Because of this stormful activity of oestrogen in perimenopause, many women experience irritability often described as overreacting, being intolerant of even small mistakes by others, over stressing about job performance, worrying about things they never used to worry about, and being easily overwhelmed by social situations with many people. Low oestrogen in post-menopause may cause more a more permanent state of low mood.
Female depression due to a fall in oestrogen, may be related to 5-hydroxytryptamine (5-HTP) deficiency. This compound is made from tryptophan when enough oestrogen is present from the amino acid tryptophan, and converted to serotonin. Tryptophan is found in avocados, poultry, bananas.
Progesterone availability during the reproductive years (when still ovulating) offers a stress-buffering and calming effect. Progesterone is produced by ovaries, placenta & adrenal glands and due to its small size and ability be fat soluble, progesterone easily crosses the blood brain barrier. Also why this hormone helps with sleep.

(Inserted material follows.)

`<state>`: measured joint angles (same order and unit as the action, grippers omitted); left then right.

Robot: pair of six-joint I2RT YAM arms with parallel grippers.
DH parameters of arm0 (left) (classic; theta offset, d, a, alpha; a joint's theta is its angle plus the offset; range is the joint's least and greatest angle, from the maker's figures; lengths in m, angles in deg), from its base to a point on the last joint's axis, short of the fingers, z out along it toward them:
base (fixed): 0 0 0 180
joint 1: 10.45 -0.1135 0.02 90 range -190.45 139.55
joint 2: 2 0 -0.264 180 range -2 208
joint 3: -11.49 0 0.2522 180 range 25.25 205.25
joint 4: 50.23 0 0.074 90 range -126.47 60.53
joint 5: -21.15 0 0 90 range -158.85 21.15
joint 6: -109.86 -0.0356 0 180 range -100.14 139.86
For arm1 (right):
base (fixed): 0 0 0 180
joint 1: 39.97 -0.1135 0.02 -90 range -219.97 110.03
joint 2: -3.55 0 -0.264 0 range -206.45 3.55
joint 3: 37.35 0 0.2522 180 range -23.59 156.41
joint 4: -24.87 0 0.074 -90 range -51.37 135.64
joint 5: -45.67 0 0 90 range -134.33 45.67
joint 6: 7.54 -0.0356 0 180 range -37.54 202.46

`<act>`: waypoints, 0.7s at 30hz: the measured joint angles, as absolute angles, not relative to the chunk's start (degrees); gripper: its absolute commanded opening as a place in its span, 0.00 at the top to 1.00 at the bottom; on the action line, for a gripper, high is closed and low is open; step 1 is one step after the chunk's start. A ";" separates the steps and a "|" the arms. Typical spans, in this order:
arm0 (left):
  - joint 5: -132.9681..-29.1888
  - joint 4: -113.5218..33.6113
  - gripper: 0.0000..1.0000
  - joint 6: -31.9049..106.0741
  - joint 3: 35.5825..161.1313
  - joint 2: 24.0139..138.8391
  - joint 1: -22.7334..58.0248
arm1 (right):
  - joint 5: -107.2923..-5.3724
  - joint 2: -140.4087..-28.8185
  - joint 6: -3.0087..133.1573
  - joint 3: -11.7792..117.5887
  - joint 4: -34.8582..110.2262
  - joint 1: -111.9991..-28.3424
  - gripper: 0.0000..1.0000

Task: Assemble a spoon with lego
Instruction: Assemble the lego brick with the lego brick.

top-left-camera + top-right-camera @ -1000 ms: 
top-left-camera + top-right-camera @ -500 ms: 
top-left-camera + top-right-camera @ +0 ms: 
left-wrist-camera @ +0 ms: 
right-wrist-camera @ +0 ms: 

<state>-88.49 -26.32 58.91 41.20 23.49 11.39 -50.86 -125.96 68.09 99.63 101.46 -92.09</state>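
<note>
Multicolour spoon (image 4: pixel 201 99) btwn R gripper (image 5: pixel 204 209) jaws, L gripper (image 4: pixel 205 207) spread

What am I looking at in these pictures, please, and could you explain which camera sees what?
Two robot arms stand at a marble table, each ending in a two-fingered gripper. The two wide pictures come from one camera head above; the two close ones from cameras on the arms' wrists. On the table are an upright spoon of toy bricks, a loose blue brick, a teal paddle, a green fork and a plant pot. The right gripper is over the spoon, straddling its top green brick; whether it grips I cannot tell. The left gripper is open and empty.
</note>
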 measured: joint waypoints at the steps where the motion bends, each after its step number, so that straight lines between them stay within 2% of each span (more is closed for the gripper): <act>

A study in 2021 has shown that, women with higher progesterone levels seem to be more resilient than women with lower progesterone levels, irrespective of the perimenopausal status. Further analyses revealed that women with higher progesterone levels experience significantly higher life satisfaction, lower perceived stress, and lower depressive symptoms than women with lower progesterone levels.
However, progesterone changes (drops) cause temporarily increased risk mood symptoms. The brain can recalibrate as receptors become accustomed to different hormone levels.
Oestrogen & Progesterone have a strong effect on Monoamine oxidase (MAOA) a protein that starts the breakdown of serotonin and other neurotransmitters. Fluctuating oestradiol levels affect the binding of monoamine oxidase A to a neurotransmitter, and increases the risk of severe depression in women by affecting the stress response and emotional regulation in the brain network.
Therefore, oestradiol treatment needs to be considered in the early menopausal transition period before the decline of ovarian hormone level permanently affects the serotonin function.